EXERCISE DETAILS — All of the data below should be set down again verbatim, without any images.

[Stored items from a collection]
* * *
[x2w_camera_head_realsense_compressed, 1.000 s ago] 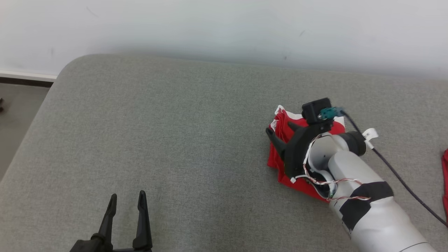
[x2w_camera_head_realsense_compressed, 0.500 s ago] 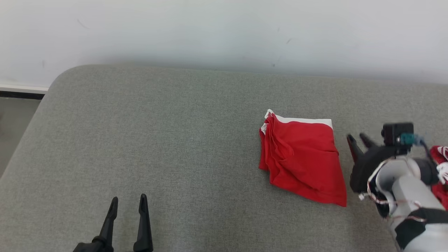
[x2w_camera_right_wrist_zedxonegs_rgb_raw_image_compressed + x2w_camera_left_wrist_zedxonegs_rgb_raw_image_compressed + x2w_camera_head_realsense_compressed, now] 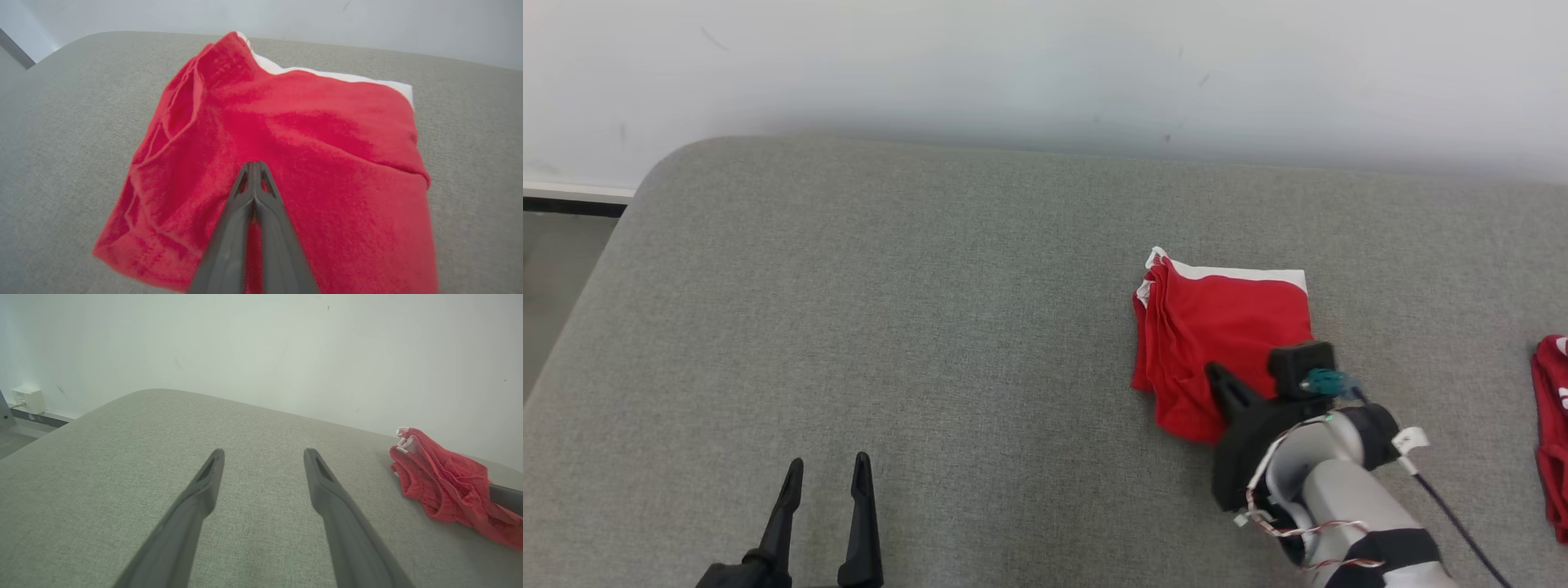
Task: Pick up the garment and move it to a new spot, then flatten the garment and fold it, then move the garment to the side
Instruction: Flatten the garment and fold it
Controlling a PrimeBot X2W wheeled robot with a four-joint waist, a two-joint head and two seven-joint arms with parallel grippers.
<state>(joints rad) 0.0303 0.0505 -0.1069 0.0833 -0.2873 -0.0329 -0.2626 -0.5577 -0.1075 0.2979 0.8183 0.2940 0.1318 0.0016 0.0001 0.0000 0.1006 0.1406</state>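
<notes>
the folded red garment (image 3: pixel 1225 343), with white trim along its far edge, lies on the right part of the grey padded surface (image 3: pixel 931 327), near the white wall (image 3: pixel 1045 65). the right gripper (image 3: pixel 1218 377) rests its tip on the garment's near half, fingers (image 3: pixel 245 212) pressed tightly together, with no cloth visible between them. the left gripper (image 3: pixel 828 464) hovers low at the near edge, fingers wide and empty, well apart from the garment. another red cloth (image 3: pixel 1553 433) lies at the far right edge. nothing lies between the garment and the open surface to its left.

The garment (image 3: pixel 1217 335) lies on the cushion (image 3: pixel 931 327), right of centre; a second cloth (image 3: pixel 1553 425) lies further right, well apart
</notes>
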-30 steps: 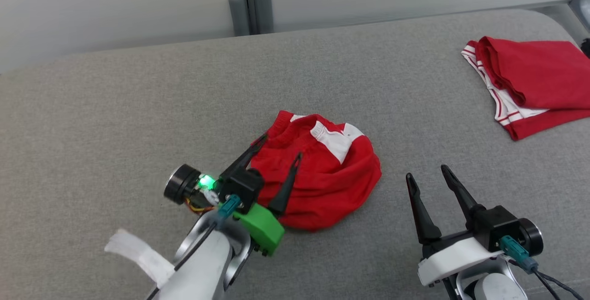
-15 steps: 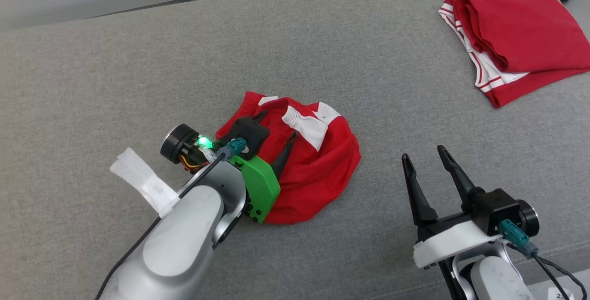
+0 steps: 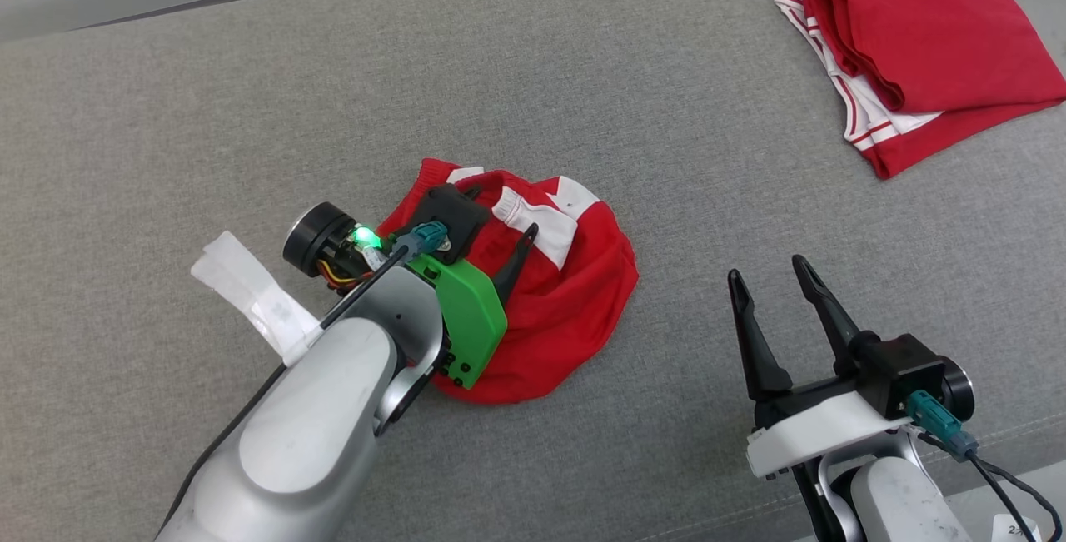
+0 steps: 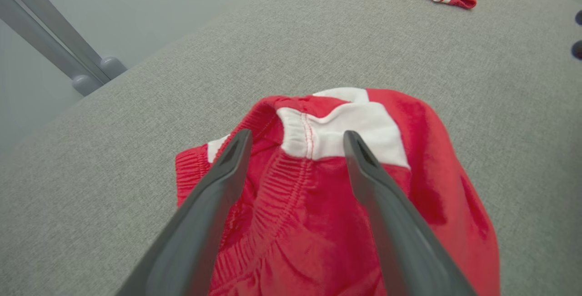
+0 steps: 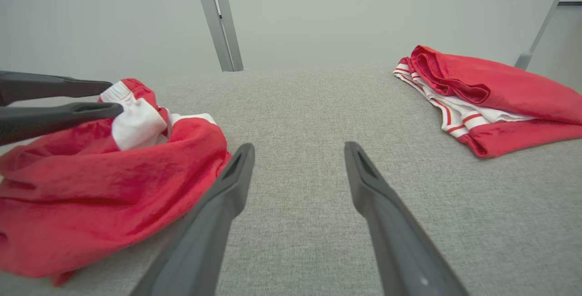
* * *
SOLVED PROBLEM —
[x2w_camera_head_realsense_compressed, 1.000 s ago] 
[x2w_camera_head_realsense_compressed, 0.500 s ago] 
[x2w_camera_right_wrist_zedxonegs_rgb_raw_image_compressed + x2w_camera_left_wrist_zedxonegs_rgb_raw_image_compressed + x2w_camera_head_realsense_compressed, now] 
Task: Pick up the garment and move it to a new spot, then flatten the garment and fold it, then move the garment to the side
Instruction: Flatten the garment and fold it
Controlling a PrimeBot X2W wheeled robot with a four-joint waist, a two-joint head and two seven-joint arms with parallel grippers.
<state>(joints rad) 0.0303 0.0505 -0.1069 0.0833 -0.2873 -0.0329 -0.2626 -0.5577 -0.1075 0.2979 0.8183 0.2940 0.1318 0.0016 0.0001 0.0000 0.1006 0.1406</state>
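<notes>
the folded red garment (image 3: pixel 1225 343), with white trim along its far edge, lies on the right part of the grey padded surface (image 3: pixel 931 327), near the white wall (image 3: pixel 1045 65). the right gripper (image 3: pixel 1218 377) rests its tip on the garment's near half, fingers (image 3: pixel 245 212) pressed tightly together, with no cloth visible between them. the left gripper (image 3: pixel 828 464) hovers low at the near edge, fingers wide and empty, well apart from the garment. another red cloth (image 3: pixel 1553 433) lies at the far right edge. nothing lies between the garment and the open surface to its left.

The garment (image 3: pixel 1217 335) lies on the cushion (image 3: pixel 931 327), right of centre; a second cloth (image 3: pixel 1553 425) lies further right, well apart
</notes>
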-30 steps: 
-15 steps: 
+0 steps: 
+0 steps: 
+0 steps: 

The exercise has now been completed.